Mardi soir, à La Bellevilloise à Paris, se rencontrent les figures emblématiques de cette initiative, « Front populaire 2027 » : Marine Tondelier, leader des Écologistes, Olivier Faure du Parti socialiste, ainsi que Clémentine Autain et François Ruffin, anciens Insoumis, et d'autres alliés de la gauche.
Ce rassemblement intervient alors que Jean-Luc Mélenchon a annoncé sa quatrième candidature à la présidence, nécessitant une réflexion urgente pour ses opposants. En effet, selon Le Monde, le Rassemblement national se positionne comme un favori pour 2027, si bien que les partisans de l'union insistent sur l'importance d'une candidature collective pour renforcer la gauche.
Au sein de cette coalition, François Ruffin, Marine Tondelier et Clémentine Autain sont déjà sur les rangs. Bien que Ruffin se déclare candidat, la position d'Olivier Faure reste floue, et sans l'implication du PS, l'option d'une primaire serait compromise, d'après les analystes politiques.
Olivier Faure démontre un soutien personnel, mais fait face à une opposition interne quant à une éventuelle participation du PS à cette primaire. Des figures telles que Boris Vallaud s'opposent à cette démarche, plaçant le parti dans une situation délicate.

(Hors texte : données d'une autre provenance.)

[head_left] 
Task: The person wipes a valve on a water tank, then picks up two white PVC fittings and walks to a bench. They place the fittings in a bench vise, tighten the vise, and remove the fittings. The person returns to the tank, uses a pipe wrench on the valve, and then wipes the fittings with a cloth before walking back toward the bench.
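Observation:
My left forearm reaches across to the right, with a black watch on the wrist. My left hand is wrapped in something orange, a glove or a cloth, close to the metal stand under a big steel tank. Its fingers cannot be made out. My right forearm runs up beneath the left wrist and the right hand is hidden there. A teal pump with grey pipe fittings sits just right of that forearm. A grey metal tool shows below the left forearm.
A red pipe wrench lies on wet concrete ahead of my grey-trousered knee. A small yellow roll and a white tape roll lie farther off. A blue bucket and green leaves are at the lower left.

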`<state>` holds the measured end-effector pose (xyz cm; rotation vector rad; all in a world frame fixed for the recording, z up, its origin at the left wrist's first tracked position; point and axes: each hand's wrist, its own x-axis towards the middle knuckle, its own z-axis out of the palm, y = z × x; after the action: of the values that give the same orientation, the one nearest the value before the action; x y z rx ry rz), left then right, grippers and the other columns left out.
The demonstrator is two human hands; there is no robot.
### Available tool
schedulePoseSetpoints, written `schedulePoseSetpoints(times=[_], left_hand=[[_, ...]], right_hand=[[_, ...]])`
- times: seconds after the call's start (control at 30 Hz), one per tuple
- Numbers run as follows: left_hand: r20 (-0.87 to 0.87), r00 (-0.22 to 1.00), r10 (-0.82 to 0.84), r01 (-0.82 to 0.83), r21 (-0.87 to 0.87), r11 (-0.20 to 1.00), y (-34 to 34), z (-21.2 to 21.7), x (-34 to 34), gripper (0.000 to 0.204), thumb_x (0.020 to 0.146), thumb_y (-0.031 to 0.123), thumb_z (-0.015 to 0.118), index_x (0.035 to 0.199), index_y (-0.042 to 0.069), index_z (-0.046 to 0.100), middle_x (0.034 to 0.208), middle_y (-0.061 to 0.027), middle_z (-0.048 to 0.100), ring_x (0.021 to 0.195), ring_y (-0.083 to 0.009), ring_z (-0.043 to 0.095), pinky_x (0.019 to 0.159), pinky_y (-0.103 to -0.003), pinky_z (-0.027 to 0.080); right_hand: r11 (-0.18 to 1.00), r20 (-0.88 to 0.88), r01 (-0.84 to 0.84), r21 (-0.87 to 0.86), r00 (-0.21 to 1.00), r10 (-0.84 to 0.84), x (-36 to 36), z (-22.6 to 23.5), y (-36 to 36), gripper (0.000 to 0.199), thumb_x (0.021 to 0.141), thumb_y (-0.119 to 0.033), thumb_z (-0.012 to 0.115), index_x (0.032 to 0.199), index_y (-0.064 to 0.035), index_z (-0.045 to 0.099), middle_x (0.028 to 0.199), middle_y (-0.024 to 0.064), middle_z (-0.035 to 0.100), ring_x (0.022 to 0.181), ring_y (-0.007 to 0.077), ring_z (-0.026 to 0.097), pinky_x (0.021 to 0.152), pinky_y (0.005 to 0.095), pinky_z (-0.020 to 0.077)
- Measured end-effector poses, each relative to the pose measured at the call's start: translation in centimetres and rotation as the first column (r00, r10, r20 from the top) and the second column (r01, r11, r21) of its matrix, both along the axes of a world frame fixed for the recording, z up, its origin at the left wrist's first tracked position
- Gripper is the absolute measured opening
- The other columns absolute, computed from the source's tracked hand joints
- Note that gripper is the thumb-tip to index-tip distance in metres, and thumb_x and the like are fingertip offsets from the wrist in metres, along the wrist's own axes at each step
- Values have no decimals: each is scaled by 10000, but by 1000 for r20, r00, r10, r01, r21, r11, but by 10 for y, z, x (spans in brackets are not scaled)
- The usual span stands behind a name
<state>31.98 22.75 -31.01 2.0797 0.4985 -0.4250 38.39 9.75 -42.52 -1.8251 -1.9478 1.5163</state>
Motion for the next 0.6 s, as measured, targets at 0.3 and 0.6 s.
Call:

D'autres tendances se dessinent, plus centrées sur la social-démocratie, incluant le soutien de l'eurodéputé Raphaël Glucksmann et de l'ancien candidat écologiste Yannick Jadot. Ce dernier a d'ailleurs souligné : "Nous devons dépasser les conformité et renforcer notre présence sur le terrain", lors d'une visite à Dunkerque.
Cependant, le temps presse. Des voix, telle que celle de Clémentine Autain, s'élèvent pour dénoncer l'inaction, appelant les responsables socialistes à "se réveiller" et à ne pas rester coincés dans des querelles internes, évoquant un sentiment de stagnation au sein du PS.
Du côté des Insoumis, l'inquiétude est plus modeste quant à la candidature de Mélenchon. Comme l'a exprimé Paul Vannier, député LFI, "il y a un mélange d'appels à l'unité et de préoccupations personnelles parmi les participants". LFI a même publié un communiqué annonçant que la tentative de primaire a souvent engendré des conflits plutôt que des solutions viables.
Finalement, la lutte pour l'unité reste d'actualité. À l'approche de la présidentielle de 2027, les voix de la gauche se musttent pour éviter de tomber dans l'oubli, avec une quantité d'alternatives à explorer pour rassembler les différents courants.